Привезли нас сначала в Киров, там недели две пробыли, затем в Свердловск — за эти недели я сильно исхудал. Наконец, привезли нас в Новосибирск, на пересылку, просидели так дней пять. Зима, февраль месяц. Опять пересчитали нас и обратились вдруг: «Тихо, товарищи!» Впервые мы услышали это слово. «Не толпитесь, сейчас пересчитают вас, и поедете без конвоя. Все будет хорошо». Привезли на станцию Чаны Новосибирской области, а оттуда на пятнадцати повозках повезли с пожитками за семьдесят километров в тайгу.
Привезли нас туда, разместили в клубе, потом пришел уполномоченный: «Вас, товарищи, привезли сюда, чтобы мы распределили вас по селам и колхозам.

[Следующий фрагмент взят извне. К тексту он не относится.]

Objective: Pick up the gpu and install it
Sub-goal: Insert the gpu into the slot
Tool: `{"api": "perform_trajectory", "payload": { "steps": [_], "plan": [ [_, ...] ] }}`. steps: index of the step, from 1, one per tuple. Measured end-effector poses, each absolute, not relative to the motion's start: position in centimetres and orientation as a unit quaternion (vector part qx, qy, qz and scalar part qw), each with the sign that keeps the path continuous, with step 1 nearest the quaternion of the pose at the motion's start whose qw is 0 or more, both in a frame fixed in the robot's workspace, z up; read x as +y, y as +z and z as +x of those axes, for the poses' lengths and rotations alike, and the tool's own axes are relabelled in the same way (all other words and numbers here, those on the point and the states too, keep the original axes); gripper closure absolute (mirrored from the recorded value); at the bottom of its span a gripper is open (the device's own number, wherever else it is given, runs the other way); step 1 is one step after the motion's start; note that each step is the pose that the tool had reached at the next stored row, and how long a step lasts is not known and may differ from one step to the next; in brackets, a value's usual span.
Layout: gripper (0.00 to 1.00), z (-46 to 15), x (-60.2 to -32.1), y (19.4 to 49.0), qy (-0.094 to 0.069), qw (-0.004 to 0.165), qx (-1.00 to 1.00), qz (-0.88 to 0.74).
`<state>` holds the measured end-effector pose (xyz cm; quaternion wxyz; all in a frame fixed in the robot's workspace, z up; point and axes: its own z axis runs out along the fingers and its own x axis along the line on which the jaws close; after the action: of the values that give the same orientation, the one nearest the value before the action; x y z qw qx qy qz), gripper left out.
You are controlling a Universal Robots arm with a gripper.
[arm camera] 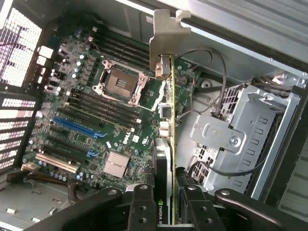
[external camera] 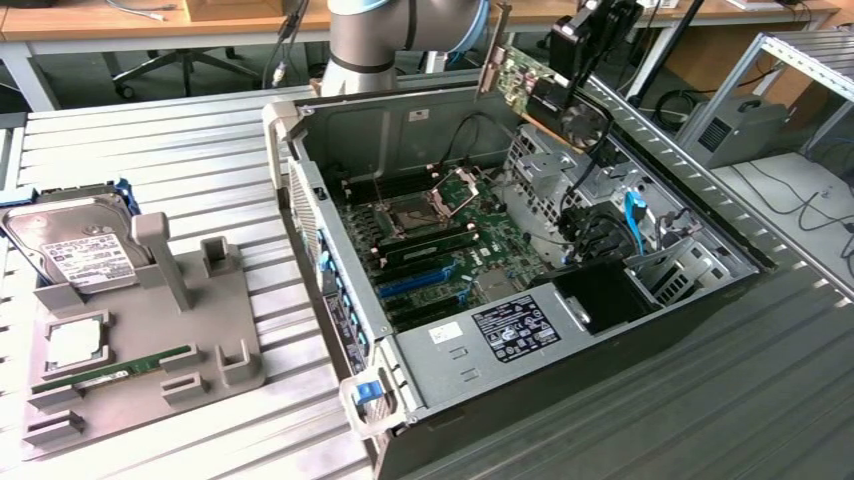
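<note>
Exterior view: the black gripper [external camera: 583, 45] held the gpu [external camera: 531, 85], a thin dark card with a silvery end bracket, tilted above the far edge of the open grey computer case [external camera: 427, 380], clear of its walls. Wrist view: the jaws pinched the gpu [arm camera: 166, 159] edge-on over the green motherboard [arm camera: 96, 110], with its bracket touching nothing.

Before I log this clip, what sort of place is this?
Probably a robotics lab bench for PC assembly: an open computer case on a slatted metal table, and a parts fixture holding a hard drive.
</note>
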<state>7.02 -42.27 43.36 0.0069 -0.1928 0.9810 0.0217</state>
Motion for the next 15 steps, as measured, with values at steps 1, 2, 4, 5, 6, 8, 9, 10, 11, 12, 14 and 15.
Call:
{"api": "perform_trajectory", "payload": {
  "steps": [1, 2, 4, 5, 6, 8, 9, 10, 11, 12, 14, 15],
  "plan": [
    [0.73, 7.02, -42.26, 43.35, 0.022, 0.007, 0.978, -0.208],
    [0.73, 7.02, -42.25, 43.35, 0.022, 0.006, 0.976, -0.215],
    [0.73, 7.02, -42.24, 43.36, 0.022, 0.006, 0.973, -0.229],
    [0.73, 7.02, -42.23, 43.36, 0.022, 0.006, 0.971, -0.236],
    [0.73, 7.02, -42.22, 43.35, 0.022, 0.006, 0.968, -0.249],
    [0.73, 7.02, -42.20, 43.35, 0.022, 0.005, 0.962, -0.273],
    [0.73, 7.02, -42.18, 43.35, 0.022, 0.005, 0.959, -0.284],
    [0.73, 7.02, -42.18, 43.35, 0.022, 0.005, 0.957, -0.291],
    [0.73, 7.02, -42.17, 43.35, 0.022, 0.004, 0.954, -0.299],
    [0.73, 7.02, -42.16, 43.35, 0.022, 0.004, 0.951, -0.308],
    [0.73, 7.02, -42.14, 43.36, 0.022, 0.004, 0.945, -0.326],
    [0.73, 7.02, -42.13, 43.35, 0.022, 0.004, 0.943, -0.332]
  ]
}}
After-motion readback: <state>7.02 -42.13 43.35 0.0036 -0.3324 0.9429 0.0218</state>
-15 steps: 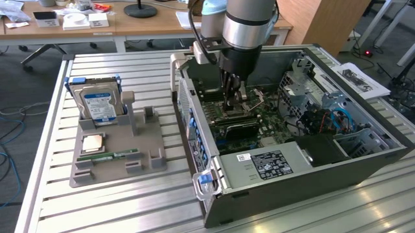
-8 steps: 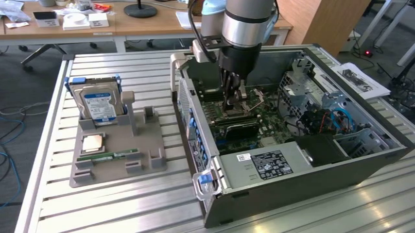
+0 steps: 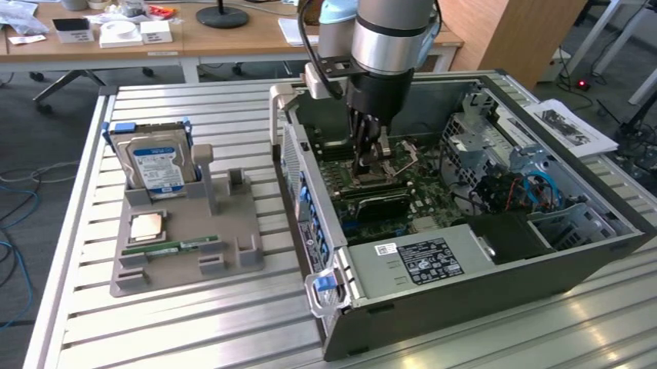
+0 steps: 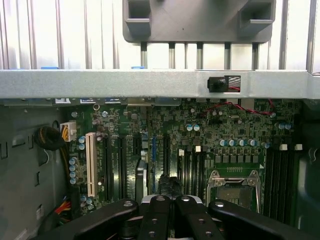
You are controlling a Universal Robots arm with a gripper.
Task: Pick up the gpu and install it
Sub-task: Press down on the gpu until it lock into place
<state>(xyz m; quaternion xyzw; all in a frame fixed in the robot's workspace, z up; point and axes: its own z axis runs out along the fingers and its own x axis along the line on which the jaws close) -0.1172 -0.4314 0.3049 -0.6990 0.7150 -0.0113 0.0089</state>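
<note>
A slatted metal table (image 3: 185,323) in an office bears one open computer case (image 3: 462,269) and, beside it, one grey holder (image 3: 185,238); the gripper (image 3: 371,165) is clenched inside the case.

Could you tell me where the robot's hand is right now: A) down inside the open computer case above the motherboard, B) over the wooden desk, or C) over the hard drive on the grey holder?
A: the hand reaches down into the case, just above the motherboard.
</note>
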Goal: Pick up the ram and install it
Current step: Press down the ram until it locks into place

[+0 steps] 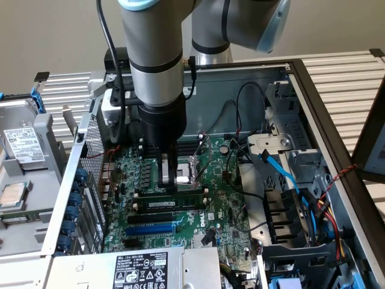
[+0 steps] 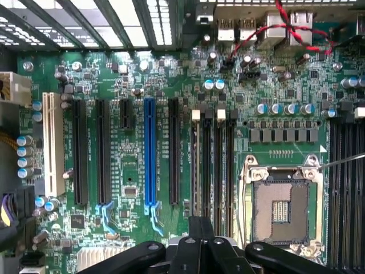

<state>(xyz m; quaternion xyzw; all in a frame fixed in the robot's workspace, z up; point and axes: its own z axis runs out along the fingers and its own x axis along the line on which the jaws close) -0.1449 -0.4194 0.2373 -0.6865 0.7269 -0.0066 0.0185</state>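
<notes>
Ram (image 1: pixel 170 203) – the green stick with a white label – lies lengthwise along one of the black memory slots (image 1: pixel 162 215) on the motherboard (image 1: pixel 225 211), just in front of the CPU socket (image 1: pixel 180 168) in the exterior view. It is no longer lying loose outside the case, so the pick-up part of the task appears done. The gripper (image 1: pixel 170 182) stands upright directly over the middle of the ram with its jaws clenched together and nothing between them; its tip is at, or just above, the stick's upper edge (contact cannot be confirmed from this angle). In the wrist view the gripper (image 2: pixel 201 242) points down along the row of memory slots beside the blue slot (image 2: pixel 149 151), the closed fingers (image 2: pixel 194 228) in line with a slot. Judged state of work: ram placed in its slot, grip released – what is left, if anything, is pressing it fully home. Whether the end latches have closed cannot be told.
</notes>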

Будете здесь работать». Вызывал он отдельно каждого и беседовал. Нас в село Туруновка попало сразу восемнадцать человек, там был колхоз "Большевик". Парень, который вез нас, взял меня к себе на квартиру. Изба обычная деревенская, теленок в избе, одеяла лоскутные, с ним жили мать и жена молодая. Истопил для меня он баню. На второй день объявили, что такого-то числа состоится собрание с повесткой дня: подготовка к весенней кампании и прием новых членов колхоза. Через день собрали нас в клубе, присутствовали там еще четыре колхозника и женщины.
Колхоз почти разорился, все его хозяйство составляли десять коров, десять лошадей и столько же гусей. Приехавшие со мной были осуждены по пятьдесят восьмой статье, все они написали заявления о вступлении в колхоз. А когда подсчитали заявления, то их оказалось лишь семнадцать. Спросили: «Кто не подписался?» Отвечаю: «Я не подписался. Я приехал в ссылку, срок у меня был пять лет, а ссылки не было. Произошла какая-то ошибка, я не должен был сюда приезжать».
— Срок отбыл?
— Отбыл!
— Раз привезли, значит, вступай в колхоз.
— Может меня завтра освободят. Я подожду, погляжу.
— Ну, смотри!
С тех пор на меня косо стали смотреть — как это, выделяется один. Подошел какой-то праздник, я работать не пошел и остался дома. Пришел бригадир: «Иди на работу!» Отвечаю: «Вы колхозники, а я вольный человек». Ушел бригадир. Вскоре заболел молотобоец, и я две недели работал за него, приходил и падал от усталости. В райцентре был маслозавод, я попробовал там устроиться. Пришел туда, а они в бильярд играют. Просил принять, отослали меня: «Работай, куда привезли». Как-то рубил я березу и случайно поранил ногу себе. Пошел к знакомому фельдшеру, пятидесяти лет, он спросил, а мне двадцать три года было: «Это ты в колхоз не записался?» Ответил: «Да, я». «Молодец, что смог». И тут он мне анекдот рассказал: «Были два цыгана, два брата. Одного посадили, дали десять лет, а другой пришел к нему и плачется: «Тебе хорошо, тебе десять лет дали. А меня в колхоз записали!»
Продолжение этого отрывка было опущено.